Exercise brief:
The data is to be set down once more, exactly as it reads.

━━━ Given data ━━━

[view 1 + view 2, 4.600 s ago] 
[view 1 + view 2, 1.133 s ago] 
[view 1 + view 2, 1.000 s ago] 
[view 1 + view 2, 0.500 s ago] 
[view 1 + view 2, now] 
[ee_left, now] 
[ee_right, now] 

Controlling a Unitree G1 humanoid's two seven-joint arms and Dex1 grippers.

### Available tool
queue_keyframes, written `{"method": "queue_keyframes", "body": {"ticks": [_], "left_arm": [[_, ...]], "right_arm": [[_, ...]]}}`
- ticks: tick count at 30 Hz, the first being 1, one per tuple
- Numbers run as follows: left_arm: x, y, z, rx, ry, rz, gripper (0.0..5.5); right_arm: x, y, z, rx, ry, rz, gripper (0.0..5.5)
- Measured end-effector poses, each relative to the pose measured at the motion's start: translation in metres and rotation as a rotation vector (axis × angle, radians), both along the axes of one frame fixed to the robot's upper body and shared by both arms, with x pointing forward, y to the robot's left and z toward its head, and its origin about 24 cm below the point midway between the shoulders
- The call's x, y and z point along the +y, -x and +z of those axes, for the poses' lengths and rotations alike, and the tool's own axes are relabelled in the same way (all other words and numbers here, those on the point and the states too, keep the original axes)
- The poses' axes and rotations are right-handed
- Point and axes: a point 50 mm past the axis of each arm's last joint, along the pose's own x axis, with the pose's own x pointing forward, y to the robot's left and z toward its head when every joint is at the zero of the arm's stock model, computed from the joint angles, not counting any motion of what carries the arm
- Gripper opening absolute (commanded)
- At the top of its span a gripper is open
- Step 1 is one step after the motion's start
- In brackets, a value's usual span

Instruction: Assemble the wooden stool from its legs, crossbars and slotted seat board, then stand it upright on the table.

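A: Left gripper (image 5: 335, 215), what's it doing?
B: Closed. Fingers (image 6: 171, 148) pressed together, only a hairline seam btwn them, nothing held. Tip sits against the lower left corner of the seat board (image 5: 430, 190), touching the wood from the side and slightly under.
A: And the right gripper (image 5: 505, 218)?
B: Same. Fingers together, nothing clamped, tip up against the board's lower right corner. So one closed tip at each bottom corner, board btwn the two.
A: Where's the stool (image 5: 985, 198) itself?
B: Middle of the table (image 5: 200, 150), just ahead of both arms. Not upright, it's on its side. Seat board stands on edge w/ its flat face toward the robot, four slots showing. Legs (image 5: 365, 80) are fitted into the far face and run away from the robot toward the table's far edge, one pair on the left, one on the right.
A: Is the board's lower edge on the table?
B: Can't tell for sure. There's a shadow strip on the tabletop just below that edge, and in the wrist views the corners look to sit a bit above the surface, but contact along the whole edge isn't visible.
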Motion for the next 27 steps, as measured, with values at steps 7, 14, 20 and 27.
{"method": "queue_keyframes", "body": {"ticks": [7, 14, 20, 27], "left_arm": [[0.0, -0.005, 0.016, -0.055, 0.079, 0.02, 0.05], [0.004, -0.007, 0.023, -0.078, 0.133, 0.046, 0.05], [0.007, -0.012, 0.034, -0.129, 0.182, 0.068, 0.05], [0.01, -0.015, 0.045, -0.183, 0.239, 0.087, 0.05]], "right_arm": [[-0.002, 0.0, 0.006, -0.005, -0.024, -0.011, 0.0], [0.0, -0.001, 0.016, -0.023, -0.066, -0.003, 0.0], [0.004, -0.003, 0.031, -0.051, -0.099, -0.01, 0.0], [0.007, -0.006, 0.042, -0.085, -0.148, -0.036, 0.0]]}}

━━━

Answer to the problem:
[view 1 + view 2, 4.600 s ago] 
[view 1 + view 2, 1.133 s ago] 
[view 1 + view 2, 1.000 s ago] 
[view 1 + view 2, 0.500 s ago] 
[view 1 + view 2, now] 
[ee_left, now] 
[ee_right, now] 

Controlling a Unitree G1 humanoid's two seven-joint arms and Dex1 grippers.

### Available tool
queue_keyframes, written `{"method": "queue_keyframes", "body": {"ticks": [_], "left_arm": [[_, ...]], "right_arm": [[_, ...]]}}`
- ticks: tick count at 30 Hz, the first being 1, one per tuple
- Numbers run as follows: left_arm: x, y, z, rx, ry, rz, gripper (0.0..5.5); right_arm: x, y, z, rx, ry, rz, gripper (0.0..5.5)
- Measured end-effector poses, each relative to the pose measured at the motion's start: translation in metres and rotation as a rotation vector (axis × angle, radians), both along the axes of one frame fixed to the robot's upper body and shared by both arms, with x pointing forward, y to the robot's left and z toward its head, and its origin about 24 cm below the point midway between the shoulders
- The call's x, y and z point along the +y, -x and +z of those axes, for the poses' lengths and rotations alike, and the tool's own axes are relabelled in the same way (all other words and numbers here, those on the point and the states too, keep the original axes)
- The poses' axes and rotations are right-handed
- Point and axes: a point 50 mm past the axis of each arm's last joint, along the pose's own x axis, with the pose's own x pointing forward, y to the robot's left and z toward its head when every joint is at the zero of the arm's stock model, computed from the joint angles, not counting any motion of what carries the arm
- Gripper opening absolute (commanded)
- At the top of its span a gripper is open
- Step 1 is one step after the motion's start
- In brackets, a value's usual span

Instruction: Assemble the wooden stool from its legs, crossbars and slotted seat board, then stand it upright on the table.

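A: Left gripper (image 5: 335, 215), what's it doing?
B: Closed. Fingers (image 6: 171, 148) pressed together, only a hairline seam btwn them, nothing held. Tip sits against the lower left corner of the seat board (image 5: 430, 190), touching the wood from the side and slightly under.
A: And the right gripper (image 5: 505, 218)?
B: Same. Fingers together, nothing clamped, tip up against the board's lower right corner. So one closed tip at each bottom corner, board btwn the two.
A: Where's the stool (image 5: 985, 198) itself?
B: Middle of the table (image 5: 200, 150), just ahead of both arms. Not upright, it's on its side. Seat board stands on edge w/ its flat face toward the robot, four slots showing. Legs (image 5: 365, 80) are fitted into the far face and run away from the robot toward the table's far edge, one pair on the left, one on the right.
A: Is the board's lower edge on the table?
B: Can't tell for sure. There's a shadow strip on the tabletop just below that edge, and in the wrist views the corners look to sit a bit above the surface, but contact along the whole edge isn't visible.
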Motion for the next 27 steps, as measured, with values at steps 7, 14, 20 and 27.
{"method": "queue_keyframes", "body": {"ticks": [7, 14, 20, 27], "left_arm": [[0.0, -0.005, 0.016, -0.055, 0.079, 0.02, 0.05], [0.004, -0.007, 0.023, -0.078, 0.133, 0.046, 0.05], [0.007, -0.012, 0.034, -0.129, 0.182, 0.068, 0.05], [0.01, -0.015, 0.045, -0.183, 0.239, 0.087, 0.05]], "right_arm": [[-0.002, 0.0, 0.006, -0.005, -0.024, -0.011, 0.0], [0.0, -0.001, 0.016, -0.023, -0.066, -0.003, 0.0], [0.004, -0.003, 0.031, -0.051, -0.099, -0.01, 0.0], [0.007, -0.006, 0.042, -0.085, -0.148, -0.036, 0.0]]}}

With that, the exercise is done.